Rose paused, taken aback by the suggestion. “You would enter the shop when you weren’t supposed to?”
“Of course.”
“W-well, you would be asked to leave, and your score would be fined heavily. The Adjudicate really doesn’t like people breaking the rules. If you lose enough points, you might even get called in to one of their offices for an interview.”
Kayla shrugged. “If some shop owner wants to be a bully and throw me out, I would make him do it himself. People aren’t always so mean when you yell back at them.”
Rose stared at her. How was it possible that people could think like this? How could the world work without people following the rules? Taming Kayla Barnes was obviously going to be a bigger challenge than she thought.
“But this phone watches everything I do?” Kayla demanded, brandishing the black shape angrily.
“Well… I wouldn’t call it watching, exactly.”
“Even when I’m climbing?”
“Only if someone sees you, and posts a photo of you to their own feed for everyone to see. If people like what you are doing, your score goes up. If they don’t like what you are doing, it goes down.”
Rose smiled patiently. She had demanded their classmates delete dozens of negative posts about Kayla. The girl needed time and patience to integrate herself, not ridicule.
“So…my ident decides where I can go and what I can do based on how much everyone likes me?”
“Um… how much respectable people like you, yes,” Rose said.
Kayla’s arm moved violently to smash the phone against the table, but Rose grabbed her wrist.

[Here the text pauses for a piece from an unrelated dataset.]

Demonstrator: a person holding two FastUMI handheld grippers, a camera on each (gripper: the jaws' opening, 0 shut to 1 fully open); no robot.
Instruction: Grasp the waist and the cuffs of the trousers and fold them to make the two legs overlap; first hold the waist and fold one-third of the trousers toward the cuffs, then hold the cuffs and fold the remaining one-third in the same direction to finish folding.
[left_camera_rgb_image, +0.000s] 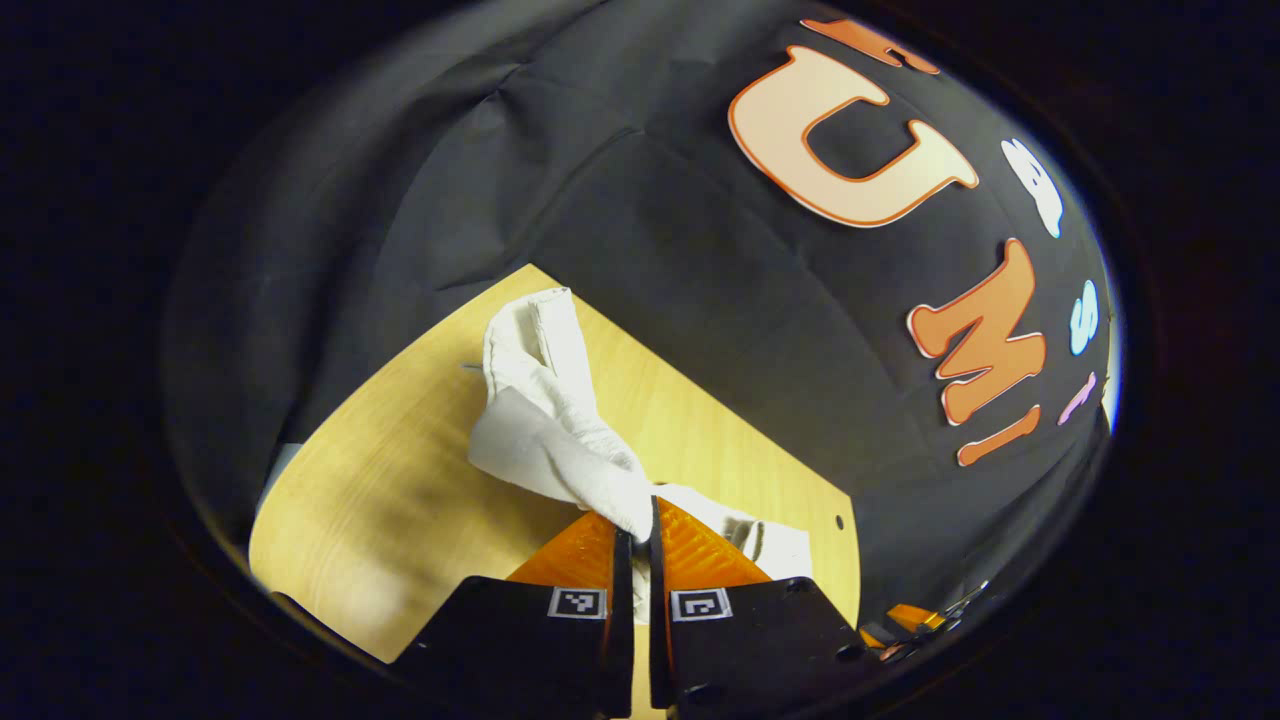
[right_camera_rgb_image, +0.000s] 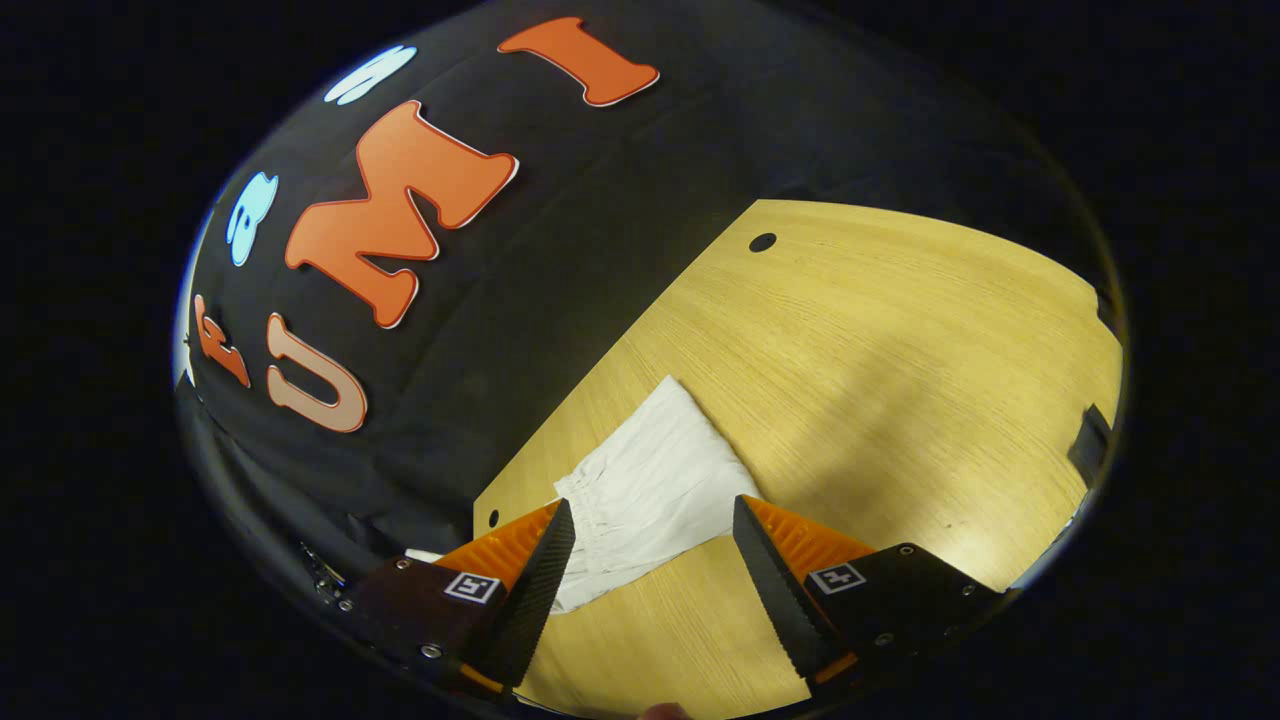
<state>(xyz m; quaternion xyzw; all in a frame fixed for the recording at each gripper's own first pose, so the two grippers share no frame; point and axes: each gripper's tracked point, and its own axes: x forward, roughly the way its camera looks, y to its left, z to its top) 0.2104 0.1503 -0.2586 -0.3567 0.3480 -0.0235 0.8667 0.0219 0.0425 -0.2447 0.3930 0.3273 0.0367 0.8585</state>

“Wait—stop!” she said. “You can’t do that!”
Kayla’s eyes narrowed as they focused on her, then she snarled and snatched her arm away.
Rose shivered, but took a deep breath. She had to stay calm; she was making progress, and the tantrums were getting less common.
“You need that phone to do anything in Rackeye,” she explained. “You can’t go shopping, or get on trams, or do anything fun without it.”
Kayla slammed the phone down on the table and slumped in her chair. “This sucks. Helvets are awful. Everything they said about you back home is true.”
“Don’t be like that,” Rose said as her cheeks warmed. “It’s just… you’re not used to our ways yet.”
“Whatever.” Kayla shook her head and picked up a menu. “Now I really need something tasty.” She scanned the colorful photographs. “Let’s share that big one,” she said, stabbing her hand at the biggest picture, the deluxe sundae—an enormous assemblage of decadent flavors.
Rose blanched. “Oh… actually, I thought I’d get a bowl of strawberries. I’m not sure the two of us could manage that one.”
“Who cares? Let’s make a mess.”
“I’m supposed to be on a strict diet for my photoshoots, and if my parents found out…”
Kayla grinned. “Come on! Don’t be a scaredy cat.”
“Oh… alright then.” Rose had to admit, she was enjoying the guilty thrill that spending time with Kayla brought her.